DIRECTIONS »
Aim for an exact copy of the listing, without any images.

GIVEN DATA »
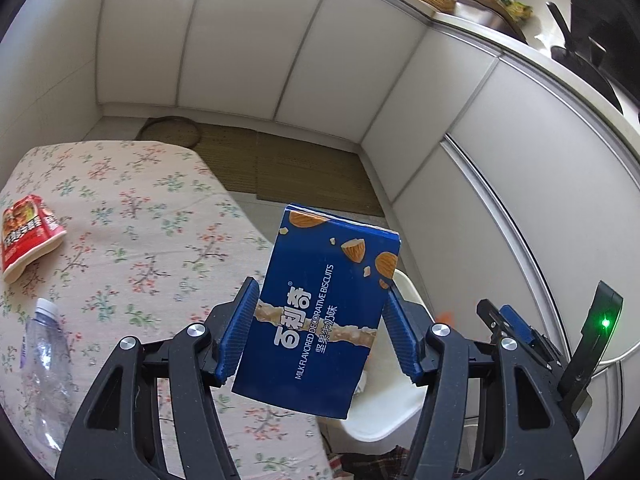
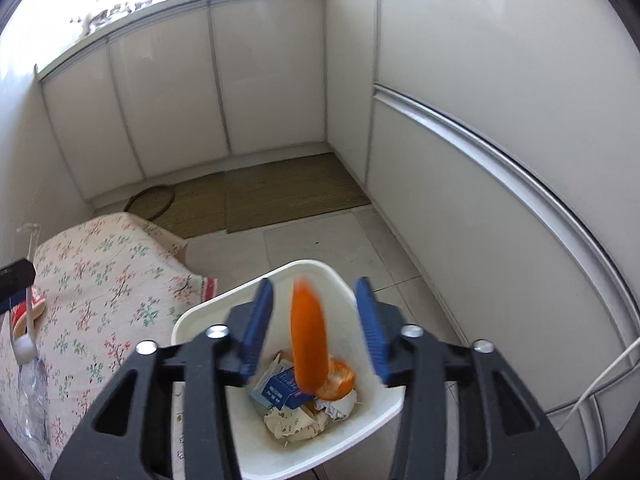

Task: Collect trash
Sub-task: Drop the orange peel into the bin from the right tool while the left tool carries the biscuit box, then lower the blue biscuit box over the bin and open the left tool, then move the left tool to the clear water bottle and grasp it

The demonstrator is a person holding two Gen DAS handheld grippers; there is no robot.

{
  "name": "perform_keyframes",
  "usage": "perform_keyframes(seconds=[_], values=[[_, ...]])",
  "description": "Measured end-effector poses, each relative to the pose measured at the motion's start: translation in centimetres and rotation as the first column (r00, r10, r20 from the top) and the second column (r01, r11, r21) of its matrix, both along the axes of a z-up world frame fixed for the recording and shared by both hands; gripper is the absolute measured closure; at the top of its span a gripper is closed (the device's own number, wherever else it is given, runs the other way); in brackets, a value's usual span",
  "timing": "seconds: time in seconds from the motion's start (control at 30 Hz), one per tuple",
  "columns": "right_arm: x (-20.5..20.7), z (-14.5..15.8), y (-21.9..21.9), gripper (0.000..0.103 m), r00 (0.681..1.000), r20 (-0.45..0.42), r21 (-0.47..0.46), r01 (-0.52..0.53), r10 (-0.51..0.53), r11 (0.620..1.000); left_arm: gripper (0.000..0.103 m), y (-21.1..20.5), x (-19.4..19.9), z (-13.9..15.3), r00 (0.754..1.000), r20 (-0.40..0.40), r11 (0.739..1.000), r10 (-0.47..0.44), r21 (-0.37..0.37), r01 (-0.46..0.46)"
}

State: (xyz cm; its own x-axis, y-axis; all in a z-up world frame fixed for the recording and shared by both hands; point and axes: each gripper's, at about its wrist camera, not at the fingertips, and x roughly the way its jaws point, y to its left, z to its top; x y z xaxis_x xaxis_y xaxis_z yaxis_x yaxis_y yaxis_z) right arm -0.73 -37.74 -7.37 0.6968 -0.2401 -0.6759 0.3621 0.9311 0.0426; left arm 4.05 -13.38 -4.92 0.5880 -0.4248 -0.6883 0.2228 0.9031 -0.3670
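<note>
Though blurred, orange wrapper (image 2: pixel 308 336) between tongs (image 2: pixel 316 328)

A table (image 1: pixel 132 216) draped in a pale cloth printed with small flowers stood against the white cabinets. On the cloth lay a red snack packet (image 1: pixel 28 236) near the far left side, and closer in, a crushed clear plastic bottle (image 1: pixel 46 372) lay on its side, apart from the packet. Beside the table, on the tiled floor (image 2: pixel 320 240), stood a white bin (image 2: pixel 320 452), and farther off lay woven brown mats (image 2: pixel 288 192).
</note>
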Motion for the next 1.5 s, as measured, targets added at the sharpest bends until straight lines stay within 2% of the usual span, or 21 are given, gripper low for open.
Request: perform_keyframes(seconds=[0.2, 0.37, 0.67, 0.73, 0.9, 1.03, 1.1, 1.33, 1.5], values=[[-0.9, 0.3, -2.7, 0.043, 0.996, 0.027, 0.04, 0.081, -0.082, 0.996, 0.044, -3.3, -0.4, -0.3, 0.999, -0.001, 0.999, -0.05, 0.023, 0.05], [-1.9, 0.6, -4.6, 0.031, 0.984, 0.042, 0.004, 0.172, -0.172, 0.985, 0.044, -5.9, -0.2, -0.4, 0.996, 0.002, 0.996, -0.085, 0.036, 0.085], [-2.6, 0.0, -7.8, 0.027, 0.96, 0.017, 0.011, 0.278, -0.278, 0.961, 0.043, -10.9, -0.1, -1.2, 0.987, -0.001, 0.985, -0.161, 0.061, 0.161], [-3.1, 0.0, -8.5, 0.023, 0.952, 0.02, 0.02, 0.305, -0.305, 0.952, 0.042, -11.8, 0.0, -1.6, 0.985, -0.006, 0.982, -0.175, 0.068, 0.175], [-3.1, -0.4, -9.3, 0.022, 0.945, 0.015, 0.033, 0.326, -0.326, 0.945, 0.039, -13.4, 0.6, -2.6, 0.978, -0.036, 0.975, -0.204, 0.081, 0.206], [-3.0, -0.2, -8.9, 0.021, 0.946, 0.024, 0.008, 0.323, -0.323, 0.946, 0.024, -13.8, 0.6, -3.0, 0.977, -0.044, 0.974, -0.208, 0.085, 0.211], [-3.0, -0.2, -8.6, 0.016, 0.945, 0.034, -0.01, 0.327, -0.326, 0.945, 0.022, -13.7, 0.5, -3.1, 0.978, -0.038, 0.973, -0.205, 0.1, 0.207], [-2.6, -0.1, -7.3, 0.011, 0.949, 0.038, -0.02, 0.314, -0.313, 0.949, 0.012, -11.9, 0.3, -3.1, 0.989, -0.017, 0.977, -0.148, 0.152, 0.149], [-1.9, -0.3, -5.2, 0.009, 0.964, 0.019, -0.015, 0.266, -0.266, 0.964, 0.009, -9.5, 0.1, -3.4, 0.995, -0.016, 0.972, -0.098, 0.212, 0.099]])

OUTPUT BELOW »
Task: Collect trash
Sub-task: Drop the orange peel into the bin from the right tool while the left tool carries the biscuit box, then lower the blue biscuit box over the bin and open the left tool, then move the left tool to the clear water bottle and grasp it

The demonstrator is a person holding two Gen DAS handheld grippers; there is no robot.

{
  "name": "perform_keyframes",
  "usage": "perform_keyframes(seconds=[_], values=[[_, ...]])",
  "description": "Measured end-effector poses, each relative to the pose measured at the motion's start: translation in centimetres and rotation as the first column (r00, r10, r20 from the top) and the second column (r01, r11, r21) of its matrix, both along the axes of a z-up world frame fixed for the recording and shared by both hands; gripper is the absolute measured closure; at the top of its span a gripper is closed (the device's own number, wherever else it is given, runs the other way); in brackets, a value's usual span",
  "timing": "seconds: time in seconds from the motion's start (control at 30 Hz), one per tuple",
  "columns": "right_arm: x (-20.5..20.7), z (-14.5..15.8), y (-21.9..21.9), gripper (0.000..0.103 m), r00 (0.681..1.000), r20 (-0.45..0.42), r21 (-0.47..0.46), r01 (-0.52..0.53), r10 (-0.51..0.53), r11 (0.620..1.000); left_arm: gripper (0.000..0.103 m), y (-21.1..20.5), x (-19.4..19.9), z (-13.9..15.3), r00 (0.754..1.000), r20 (-0.40..0.40), r11 (0.739..1.000), r10 (-0.47..0.44), r21 (-0.37..0.37), r01 (-0.46..0.46)"
}

State: (xyz cm; its own x-axis, y-axis; all in a z-up world frame fixed for the recording and shared by both hands; point and axes: each gripper's, at about its wrist camera, not at the fingertips, and x roughly the way its jaws point, y to its left, z to its top; x y z xaxis_x xaxis_y xaxis_z yaxis_x yaxis_y yaxis_z) right arm -0.73 -37.74 -7.37 0.6968 -0.2401 -0.6759 0.3621 0.9311 0.0426; left arm 4.05 -13.38 -4.92 0.5880 -0.4248 -0.6883 0.2228 0.9031 -0.3670
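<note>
Though blurred, orange wrapper (image 2: pixel 308 336) between tongs (image 2: pixel 316 328)

A table (image 1: pixel 132 216) draped in a pale cloth printed with small flowers stood against the white cabinets. On the cloth lay a red snack packet (image 1: pixel 28 236) near the far left side, and closer in, a crushed clear plastic bottle (image 1: pixel 46 372) lay on its side, apart from the packet. Beside the table, on the tiled floor (image 2: pixel 320 240), stood a white bin (image 2: pixel 320 452), and farther off lay woven brown mats (image 2: pixel 288 192).
</note>
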Motion for the next 1.5 s, as measured, targets added at the sharpest bends until straight lines stay within 2% of the usual span, or 21 are given, gripper low for open.
Request: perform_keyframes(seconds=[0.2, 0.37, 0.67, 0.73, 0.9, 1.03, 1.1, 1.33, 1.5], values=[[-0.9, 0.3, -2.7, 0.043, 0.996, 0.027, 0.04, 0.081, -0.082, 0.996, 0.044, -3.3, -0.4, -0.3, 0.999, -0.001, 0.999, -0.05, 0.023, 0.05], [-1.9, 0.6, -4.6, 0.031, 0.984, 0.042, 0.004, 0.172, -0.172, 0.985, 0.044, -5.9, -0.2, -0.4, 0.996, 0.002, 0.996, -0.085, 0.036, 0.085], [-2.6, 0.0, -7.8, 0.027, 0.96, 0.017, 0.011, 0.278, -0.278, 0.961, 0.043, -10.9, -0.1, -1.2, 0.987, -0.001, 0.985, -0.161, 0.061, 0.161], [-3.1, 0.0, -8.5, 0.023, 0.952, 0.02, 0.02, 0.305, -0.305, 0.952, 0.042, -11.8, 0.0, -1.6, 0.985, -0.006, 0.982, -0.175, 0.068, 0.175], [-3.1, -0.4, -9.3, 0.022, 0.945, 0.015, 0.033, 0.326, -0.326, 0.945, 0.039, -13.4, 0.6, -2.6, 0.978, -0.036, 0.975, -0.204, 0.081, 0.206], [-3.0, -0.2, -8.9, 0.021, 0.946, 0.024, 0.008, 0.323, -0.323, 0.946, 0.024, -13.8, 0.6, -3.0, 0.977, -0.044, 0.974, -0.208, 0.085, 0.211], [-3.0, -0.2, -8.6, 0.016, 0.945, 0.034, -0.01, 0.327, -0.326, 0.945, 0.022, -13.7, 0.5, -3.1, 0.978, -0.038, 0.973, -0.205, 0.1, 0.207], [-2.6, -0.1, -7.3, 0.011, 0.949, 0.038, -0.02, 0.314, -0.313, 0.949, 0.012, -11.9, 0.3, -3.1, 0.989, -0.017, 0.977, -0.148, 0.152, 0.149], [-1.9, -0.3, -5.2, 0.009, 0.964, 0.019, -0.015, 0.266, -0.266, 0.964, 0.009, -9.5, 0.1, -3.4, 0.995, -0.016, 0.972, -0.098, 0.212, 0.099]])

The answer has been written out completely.